You inserted a GC disc and it didn’t jam? If a mini DVD went in properly and could be ejected, then those guides for the smaller discs were still there, just the software no longer registered the disc as a game.

[–] lime@feddit.nu 2 points 11 hours ago

yeah they released one with the same shell but no GC parts, it didn't have the controller and memory card ports on the top either. i wonder what they filled all that empty space with.

[–] VindictiveJudge@lemmy.world 2 points 1 day ago (1 children)

It's been a while, but I think the disc didn't center as it went in and the system just spat it out. The rest of the system was an original model Wii, so the software should have still been there, but the newer drive couldn't handle minidiscs. Launch model was apparently the RVL-001. The RVL-101 dropped GC support, but looked almost identical. The RVL-201 was the top loader model.

[–] aeronmelon@lemmy.world 2 points 12 hours ago

Nintendo HAD to know that people would try putting GameCube discs into the new Wiis.

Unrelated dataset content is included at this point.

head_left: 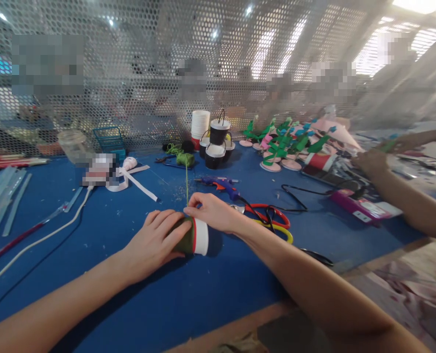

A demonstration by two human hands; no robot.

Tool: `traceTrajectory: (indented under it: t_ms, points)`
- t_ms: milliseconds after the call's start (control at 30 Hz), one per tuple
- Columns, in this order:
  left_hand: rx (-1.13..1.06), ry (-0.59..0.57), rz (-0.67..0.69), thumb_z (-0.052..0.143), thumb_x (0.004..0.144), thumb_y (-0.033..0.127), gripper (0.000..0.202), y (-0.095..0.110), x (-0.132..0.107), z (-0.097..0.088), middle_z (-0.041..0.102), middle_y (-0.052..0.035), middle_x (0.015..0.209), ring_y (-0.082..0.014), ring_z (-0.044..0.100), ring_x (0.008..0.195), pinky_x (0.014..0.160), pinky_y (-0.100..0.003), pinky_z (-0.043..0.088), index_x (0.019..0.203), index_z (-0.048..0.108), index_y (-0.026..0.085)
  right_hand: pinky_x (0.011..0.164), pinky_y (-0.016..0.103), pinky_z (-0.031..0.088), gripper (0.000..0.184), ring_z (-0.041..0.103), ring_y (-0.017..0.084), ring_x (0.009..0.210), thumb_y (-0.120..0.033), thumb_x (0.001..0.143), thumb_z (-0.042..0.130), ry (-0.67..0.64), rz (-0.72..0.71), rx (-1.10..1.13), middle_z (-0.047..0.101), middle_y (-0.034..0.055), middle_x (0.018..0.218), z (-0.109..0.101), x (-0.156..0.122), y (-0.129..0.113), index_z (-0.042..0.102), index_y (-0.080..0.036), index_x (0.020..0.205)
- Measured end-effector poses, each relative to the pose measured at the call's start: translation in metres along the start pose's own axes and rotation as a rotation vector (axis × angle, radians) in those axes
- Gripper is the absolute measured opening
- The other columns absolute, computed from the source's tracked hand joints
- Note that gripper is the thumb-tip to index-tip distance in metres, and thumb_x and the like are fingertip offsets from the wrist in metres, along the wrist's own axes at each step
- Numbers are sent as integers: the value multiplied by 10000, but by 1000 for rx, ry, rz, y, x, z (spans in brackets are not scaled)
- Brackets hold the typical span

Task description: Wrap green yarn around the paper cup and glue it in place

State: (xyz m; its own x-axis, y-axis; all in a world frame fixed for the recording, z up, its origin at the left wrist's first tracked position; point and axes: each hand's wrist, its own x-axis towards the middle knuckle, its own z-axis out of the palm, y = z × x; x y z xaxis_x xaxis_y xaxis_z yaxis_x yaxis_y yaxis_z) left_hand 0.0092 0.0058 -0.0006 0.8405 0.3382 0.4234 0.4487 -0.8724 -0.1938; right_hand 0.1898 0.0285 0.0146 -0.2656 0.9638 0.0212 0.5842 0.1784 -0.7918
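A paper cup (201, 237) lies on its side on the blue table, its body wrapped in dark green yarn, with a red band and a white end showing. My left hand (166, 233) is wrapped over the green part. At the cup's upper edge, my right hand (208, 211) pinches a strand of green yarn (187, 184) between thumb and fingers. From there the strand runs taut away to a small green yarn ball (185, 159). Beyond my right wrist lie scissors with red handles (269, 213) and a blue glue gun (221, 185).
Black-and-white cup buckets (215, 156) and a stack of white cups (200, 123) stand at the back. Green paper plants (276, 147) fill the back right. A purple power strip (361, 206) lies near a co-worker's arms (397, 184). Glue sticks (0, 206) and a white cable (52, 233) lie left.
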Motion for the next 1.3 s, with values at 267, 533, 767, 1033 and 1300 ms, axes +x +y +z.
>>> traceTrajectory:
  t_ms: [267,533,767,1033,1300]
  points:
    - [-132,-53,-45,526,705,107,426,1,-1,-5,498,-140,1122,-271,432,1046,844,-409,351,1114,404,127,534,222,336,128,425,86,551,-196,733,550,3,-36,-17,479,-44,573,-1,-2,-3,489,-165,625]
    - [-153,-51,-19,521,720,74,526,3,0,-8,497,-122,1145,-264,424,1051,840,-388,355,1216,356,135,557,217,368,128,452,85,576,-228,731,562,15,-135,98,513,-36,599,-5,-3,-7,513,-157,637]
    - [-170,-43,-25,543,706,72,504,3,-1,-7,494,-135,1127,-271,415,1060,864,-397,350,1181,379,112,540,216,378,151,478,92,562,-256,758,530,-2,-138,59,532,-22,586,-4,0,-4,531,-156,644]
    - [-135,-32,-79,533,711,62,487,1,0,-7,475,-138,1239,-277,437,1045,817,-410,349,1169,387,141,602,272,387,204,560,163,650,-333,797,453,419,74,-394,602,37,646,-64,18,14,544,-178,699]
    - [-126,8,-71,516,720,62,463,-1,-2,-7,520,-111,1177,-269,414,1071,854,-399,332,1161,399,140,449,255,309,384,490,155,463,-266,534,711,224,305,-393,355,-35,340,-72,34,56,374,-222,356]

Maybe the RVL-101 has a simpler arm that just pushes the disc back out instead of trying to move it into place.

[–] WolfLink@sh.itjust.works 6 points 1 day ago

The Wii somehow was able to take both full-sized Wii disks and the smaller GameCube disks.

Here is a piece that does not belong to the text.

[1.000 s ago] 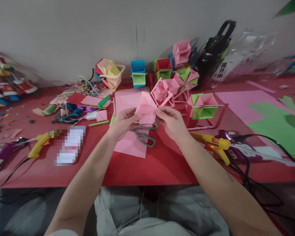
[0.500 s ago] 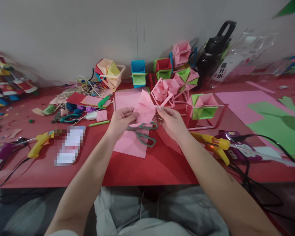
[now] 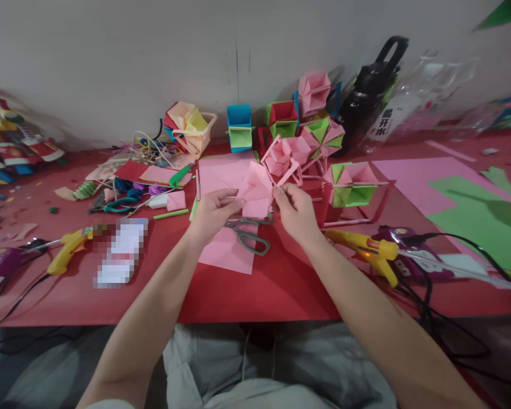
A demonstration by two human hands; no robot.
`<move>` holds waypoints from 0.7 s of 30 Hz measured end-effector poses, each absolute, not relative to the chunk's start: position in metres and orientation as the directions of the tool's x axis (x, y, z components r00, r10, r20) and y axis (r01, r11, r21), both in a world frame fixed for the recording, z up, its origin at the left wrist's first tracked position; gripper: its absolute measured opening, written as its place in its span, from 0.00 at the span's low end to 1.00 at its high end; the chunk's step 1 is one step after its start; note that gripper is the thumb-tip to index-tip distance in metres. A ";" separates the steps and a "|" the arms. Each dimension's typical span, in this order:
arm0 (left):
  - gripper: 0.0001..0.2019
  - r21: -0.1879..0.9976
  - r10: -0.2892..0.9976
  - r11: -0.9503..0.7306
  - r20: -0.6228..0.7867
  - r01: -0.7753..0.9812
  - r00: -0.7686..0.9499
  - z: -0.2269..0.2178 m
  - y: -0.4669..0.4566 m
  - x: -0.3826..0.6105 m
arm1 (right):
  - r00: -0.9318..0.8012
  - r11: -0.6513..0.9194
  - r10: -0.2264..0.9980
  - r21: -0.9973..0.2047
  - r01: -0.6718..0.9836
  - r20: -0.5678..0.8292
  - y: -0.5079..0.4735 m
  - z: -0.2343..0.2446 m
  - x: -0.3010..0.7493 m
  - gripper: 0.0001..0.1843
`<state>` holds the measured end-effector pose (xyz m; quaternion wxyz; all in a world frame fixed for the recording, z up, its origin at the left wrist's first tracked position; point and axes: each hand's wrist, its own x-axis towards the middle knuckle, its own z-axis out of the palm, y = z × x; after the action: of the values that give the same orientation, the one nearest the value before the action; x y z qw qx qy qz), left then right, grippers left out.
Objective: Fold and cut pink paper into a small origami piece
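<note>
A folded piece of pink paper point(image 3: 256, 192) is held up between my two hands over the red table. My left hand point(image 3: 215, 214) pinches its left edge, thumb towards me. On the other side, my right hand point(image 3: 295, 207) grips the right corner between thumb and fingers. Right below the folded paper lie scissors with grey-green handles point(image 3: 254, 243), their blades partly hidden by my left hand. They rest on pink paper sheets point(image 3: 227, 255). Behind my right hand sits a pink and green folded-paper wheel on a stand point(image 3: 353, 187).
Several paper wheels point(image 3: 281, 156) stand along the wall. Yellow glue guns lie left point(image 3: 70, 247) and right point(image 3: 366, 250), with trailing cords. A phone point(image 3: 122, 253) is at left, near scraps and a green cutter point(image 3: 181, 176). A black bottle point(image 3: 361, 102) stands back right.
The folded pink paper has turned and shifted slightly right and down, now showing a flatter face. My left hand has moved a little right with it; both hands still hold it.
</note>
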<state>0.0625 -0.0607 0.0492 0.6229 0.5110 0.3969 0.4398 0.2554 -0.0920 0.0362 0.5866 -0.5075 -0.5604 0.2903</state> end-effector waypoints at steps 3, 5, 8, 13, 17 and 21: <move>0.23 0.991 0.959 0.043 -0.006 -0.124 0.284 0.046 -0.058 0.060 | 0.185 0.293 0.930 -0.944 0.154 0.319 -0.090 0.035 0.256 0.23; 0.20 0.996 0.959 -0.046 0.064 -0.072 0.276 0.043 -0.056 0.057 | 0.155 0.241 0.957 -0.969 0.053 0.246 -0.088 0.035 0.258 0.23; 0.13 0.967 0.933 -0.243 0.213 0.071 0.290 0.041 -0.052 0.052 | 0.098 0.187 0.978 -0.981 -0.053 0.181 -0.087 0.036 0.260 0.24; 0.08 0.933 0.915 -0.324 0.267 0.154 0.303 0.043 -0.053 0.052 | 0.038 0.232 0.972 -0.972 0.025 0.233 -0.091 0.043 0.261 0.25; 0.10 0.983 0.934 -0.173 0.143 0.064 0.326 0.048 -0.057 0.055 | 0.057 0.273 0.960 -0.961 0.041 0.275 -0.092 0.045 0.259 0.25; 0.13 0.995 0.928 -0.097 0.097 -0.020 0.359 0.051 -0.060 0.057 | 0.047 0.248 0.967 -0.966 0.070 0.251 -0.094 0.047 0.259 0.24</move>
<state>0.0571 -0.0598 0.0507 0.5582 0.6066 0.3743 0.4247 0.2586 -0.0937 0.0472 0.5565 -0.4622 -0.5606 0.4030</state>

[–] Signtist@lemm.ee 2 points 23 hours ago* (last edited 23 hours ago) (1 children)

I was able to insert the mini disks that came with Lego Bionicles on my family's iMac back in the day. Never had a head-shaped disk, though.

[–] dual_sport_dork@lemmy.world 1 points 5 hours ago

The 80mm minis were envisioned as "CD Singles," and they actually were defined as part of the official CD standard. Therefore most CD players and drives including slot loaders actually were and are designed to work with them without incident. Typical tray loaders have a smaller indent below the main one to accept the smaller disks, and pretty much all horizontally oriented slot loaders will take them as well.